Showing posts with label The Essex Way. Show all posts
Showing posts with label The Essex Way. Show all posts

Sunday, 30 April 2017

The Essex Way Section 8: Mistley to Harwich 30th April 2017


I set off from home for an hours drive to Harwich to meet Dan for our final section of The Essex Way. I parked up in Wellington Road and waited for Dan to arrive. Dan arrived a little while later and we left his car there whilst I drove us onto the start where we finished the last walk in Mistley.
Again we parked up in the car park of St Mary and St Michael Church.

St Mary and St Michael Church.
We walked back down the road and at the junction opposite the Mistley towers we turn right and walk along the High Street.

Mistley is the location of one of five Cold War control rooms in Essex. Built in 1951, it was opened as a museum called the Secret Bunker in 1996 but closed in 2002
Mistley Towers
 Mistley is the village where Matthew Hopkins, the Witchfinder General, was reputed to have lived, according to legend owning the Mistley Inn. He was buried a few hours after his death in the graveyard of the Church of St Mary

We pass Mistley Quay.
The first quay was built around 1720 and trade went on from that quay up to Sudbury. Around about 1770, the quay was enlarged by Richard Rigby and was known as Port of Mistley. Small-scale shipbuilding took place here, and a number of smaller warships were built for the Royal Navy at Mistleythorn during the 18th century.
At that time, the village of Mistley, then known as Mistleythorn, consisted of warehouses, a granary, a large malting office and new quays.
Mistley Quay
Opposite we take the Path through the grounds of EDME (The English Diastatic Extract Company). 
EDME has been based on the same site next to the River Stour in Mistley, Essex, since its earliest origins in the late 19th century.
Malting is one of Mistley's oldest industry having its roots in the 17th century and expanding rapidly once the Mistley Quay was built. Barley (the raw material for malting) was bought to Mistley's quayside granary by barge and horse drawn waggon. Malt was subsequently exported to the breweries in London and Dublin.


EDME was established in 1881 and today they are the largest producers of malt extract in the country. EDME annually produces about 13,000 tons of malt-based ingredients for the food industry. It goes to breweries, bakeries and breakfast cereal manufacturers, with about 24% being exported overseas. The many swans you see along the sea edge are said to be attracted by the waste from the maltings.

We couldn't but help smell the maltings as we walked through reminding me of hot cups of ovaltine
.

After walking through the yard which was easy as today was Sunday and no-one was working we left onto a path and through a tunnel beneath the railway.



Now we walk through an open field and a look back sees the enormous chimney at EDME.





We enter the woods at Furze Hill where we were met with two paths, unsure which to take we both went a short distance along both before deciding on the right path.
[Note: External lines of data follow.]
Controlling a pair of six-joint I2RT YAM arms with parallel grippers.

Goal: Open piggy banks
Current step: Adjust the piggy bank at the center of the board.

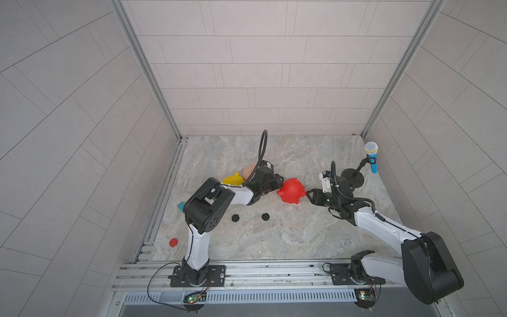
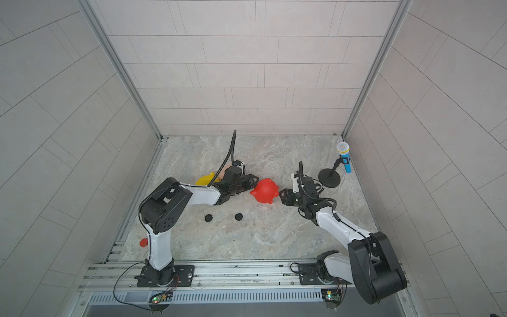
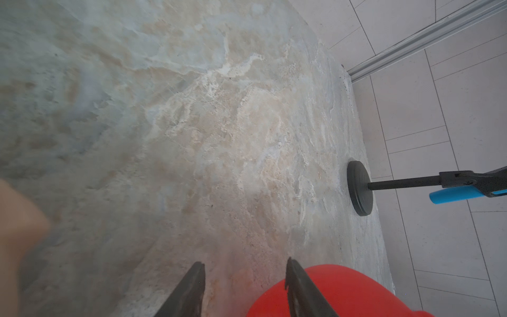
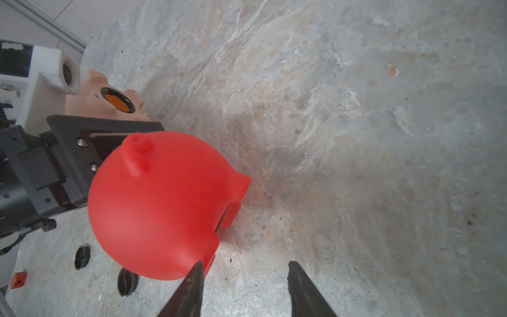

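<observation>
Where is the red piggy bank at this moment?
In both top views the red piggy bank sits mid-table between the left gripper and right gripper, with two black plugs nearer the arm bases.

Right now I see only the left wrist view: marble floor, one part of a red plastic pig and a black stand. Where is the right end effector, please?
Observer: The right end effector faces the left end effector from the opposite side of the red plastic piggy bank.
Operator: Is any pig open already?
Observer: Yes, the pale pink plastic piggy bank shows a round belly hole with no plug in it.
Operator: Do you see loose plugs?
Observer: One round black plug and a second plug lie on the marble floor, on the robot's side of the red piggy bank.
</observation>
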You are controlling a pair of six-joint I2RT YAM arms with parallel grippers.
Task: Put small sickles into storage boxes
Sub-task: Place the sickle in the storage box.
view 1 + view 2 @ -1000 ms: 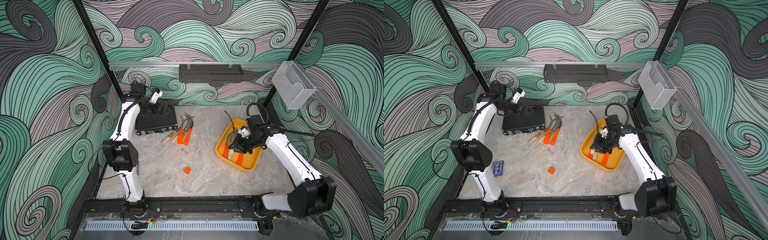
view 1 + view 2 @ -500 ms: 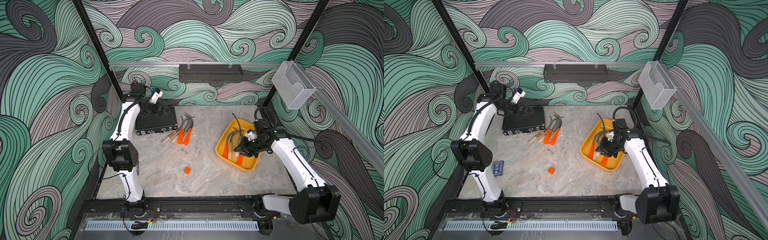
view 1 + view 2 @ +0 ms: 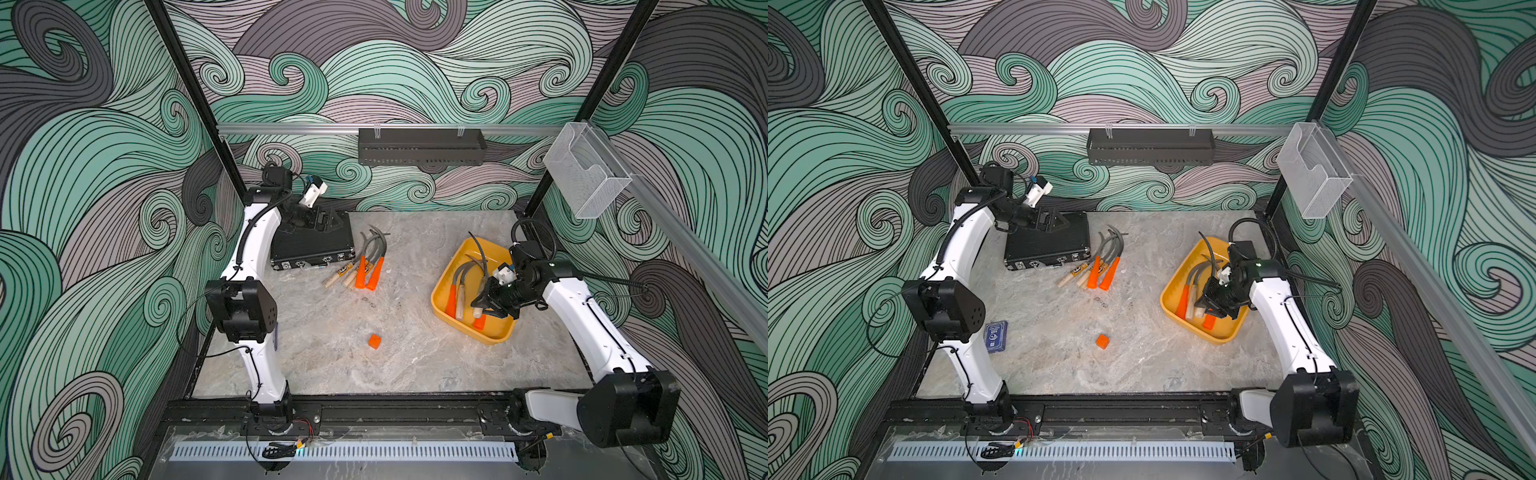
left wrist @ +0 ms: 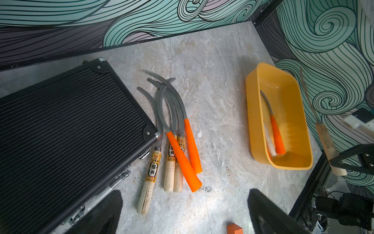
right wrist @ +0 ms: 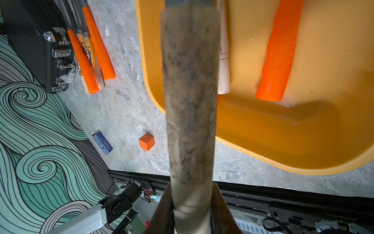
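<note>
My right gripper [image 3: 492, 301] [image 5: 191, 202] is shut on the pale wooden handle of a small sickle [image 5: 190, 101]. It holds that sickle over the yellow storage box [image 3: 494, 332] [image 3: 1219, 332], with the dark blade [image 3: 482, 257] curving up toward the back. An orange-handled sickle [image 5: 279, 56] and a pale-handled one [image 5: 223, 60] lie inside the box. Several more sickles [image 3: 365, 266] [image 4: 176, 141] lie in a bundle on the table beside the black case. My left gripper [image 3: 320, 220] [image 4: 185, 206] hangs open over that case with nothing between its fingers.
The black ribbed case [image 3: 311, 245] sits at the back left. A small orange cube [image 3: 374, 341] lies mid-table toward the front, and a blue card pack [image 3: 995, 336] lies near the left arm. A clear bin [image 3: 586, 170] and a black shelf [image 3: 419, 145] hang on the walls.
My right gripper has carried the wooden-handled sickle a little toward the front over the yellow box. The left arm has stayed where it was.
</note>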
We leave the woods by Church Farm and cross Heath Road onto another path and cross an abandoned railway cutting. This cutting was excavated for a railway from Mistley  to Walton. Work began in 1864 but was abandoned five years later.

views down to the River Stour

We leave the fields behind and exit onto  Mill Lane.

Now we reach Bradfield and the Church of St Lawrence. In 1871 the Reverend Leighton G Hayne arrived and was the new Rector of St Lawrence. He bought with him in ten large railway trucks, a monstrous organ which would rival the one installed at the Albert Hall. Parts of the church had to be virtually demolished to install the organ and the vibrations created when it was played caused even more damage.

In the graveyard Squadron Commander Edwin Harris Dunning, DSC (17 July 1892 – 7 August 1917) is buried. Dunnings of the British Royal Naval Air Service, was the first pilot to land an aircraft on a moving ship.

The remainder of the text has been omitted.